● **What you need to do**
A verbatim copy is needed of the lines below from the one containing "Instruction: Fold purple" up to and including the one containing "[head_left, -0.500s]", excluding pictures.
=====
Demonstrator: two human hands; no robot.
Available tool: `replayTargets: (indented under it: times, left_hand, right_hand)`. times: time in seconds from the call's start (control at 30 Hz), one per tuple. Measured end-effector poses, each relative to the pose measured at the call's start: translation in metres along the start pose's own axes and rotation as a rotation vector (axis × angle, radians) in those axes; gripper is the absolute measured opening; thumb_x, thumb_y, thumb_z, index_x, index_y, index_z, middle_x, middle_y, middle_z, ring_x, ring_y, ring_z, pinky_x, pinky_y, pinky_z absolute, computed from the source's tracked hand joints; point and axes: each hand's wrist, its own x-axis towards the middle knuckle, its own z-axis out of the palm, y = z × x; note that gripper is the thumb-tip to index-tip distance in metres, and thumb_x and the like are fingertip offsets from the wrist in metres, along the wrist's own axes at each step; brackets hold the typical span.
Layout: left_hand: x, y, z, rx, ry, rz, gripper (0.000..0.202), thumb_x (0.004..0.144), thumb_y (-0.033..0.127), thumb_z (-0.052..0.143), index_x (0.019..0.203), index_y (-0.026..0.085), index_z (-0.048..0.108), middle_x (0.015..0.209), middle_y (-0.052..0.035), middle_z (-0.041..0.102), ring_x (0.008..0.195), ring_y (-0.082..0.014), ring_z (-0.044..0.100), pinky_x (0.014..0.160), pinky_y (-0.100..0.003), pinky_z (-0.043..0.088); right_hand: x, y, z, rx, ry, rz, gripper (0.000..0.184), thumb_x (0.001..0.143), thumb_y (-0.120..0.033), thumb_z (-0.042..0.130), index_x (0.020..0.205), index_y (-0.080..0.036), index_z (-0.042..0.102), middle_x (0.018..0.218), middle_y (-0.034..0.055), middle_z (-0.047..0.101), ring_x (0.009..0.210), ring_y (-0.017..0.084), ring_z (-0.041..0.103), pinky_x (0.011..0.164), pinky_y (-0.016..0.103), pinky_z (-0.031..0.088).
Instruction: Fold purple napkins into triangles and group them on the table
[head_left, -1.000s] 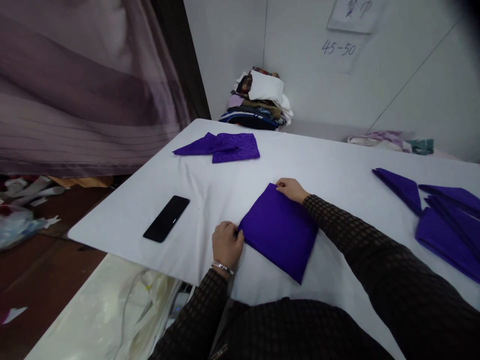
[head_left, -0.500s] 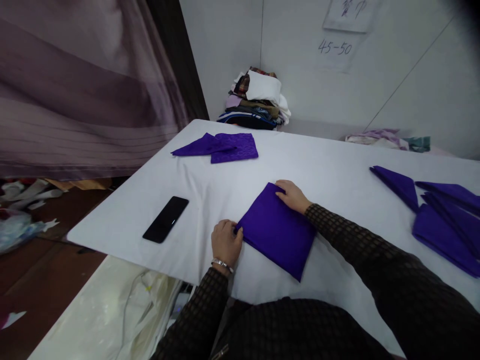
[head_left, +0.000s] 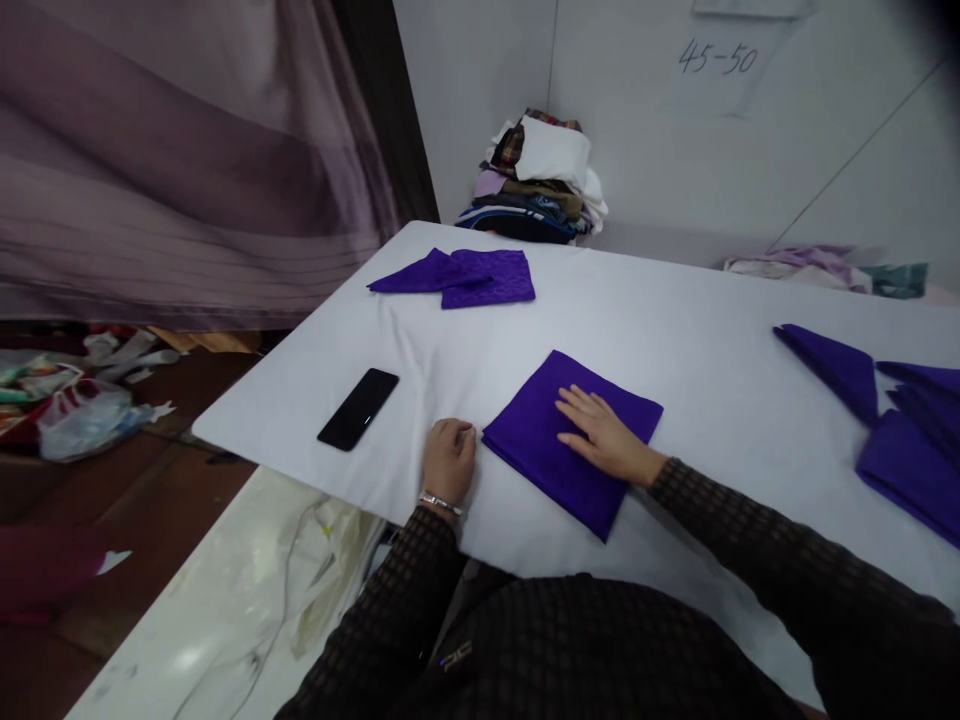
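A folded purple cloth (head_left: 540,450) lies flat, one corner pointing towards me, on the white-covered table (head_left: 630,320). Spread over its right half, my right hand (head_left: 604,435) rests palm down on the fabric, fingers extended. Just off the cloth's left corner is my left hand (head_left: 448,462), resting on the white cover with its fingers curled in. A small gap separates it from the cloth, and I see nothing held in it. A bracelet (head_left: 441,503) circles my left wrist.
A black phone (head_left: 358,409) lies to the left. Behind it are two overlapping purple pieces (head_left: 491,278); several folded purple pieces (head_left: 907,460) sit at the right. Stacked clothes (head_left: 544,185) stand beyond the far edge. A mauve curtain (head_left: 187,180) hangs at the left.
My left hand has let go of the cloth's left corner. My right hand has moved from the far edge onto the cloth and flattened out. The view has shifted slightly.
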Motion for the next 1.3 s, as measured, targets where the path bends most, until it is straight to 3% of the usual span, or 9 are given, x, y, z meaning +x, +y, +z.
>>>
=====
● **Finished exercise**
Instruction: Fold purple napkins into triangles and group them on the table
[head_left, -1.000s] 
[head_left, -0.500s] 

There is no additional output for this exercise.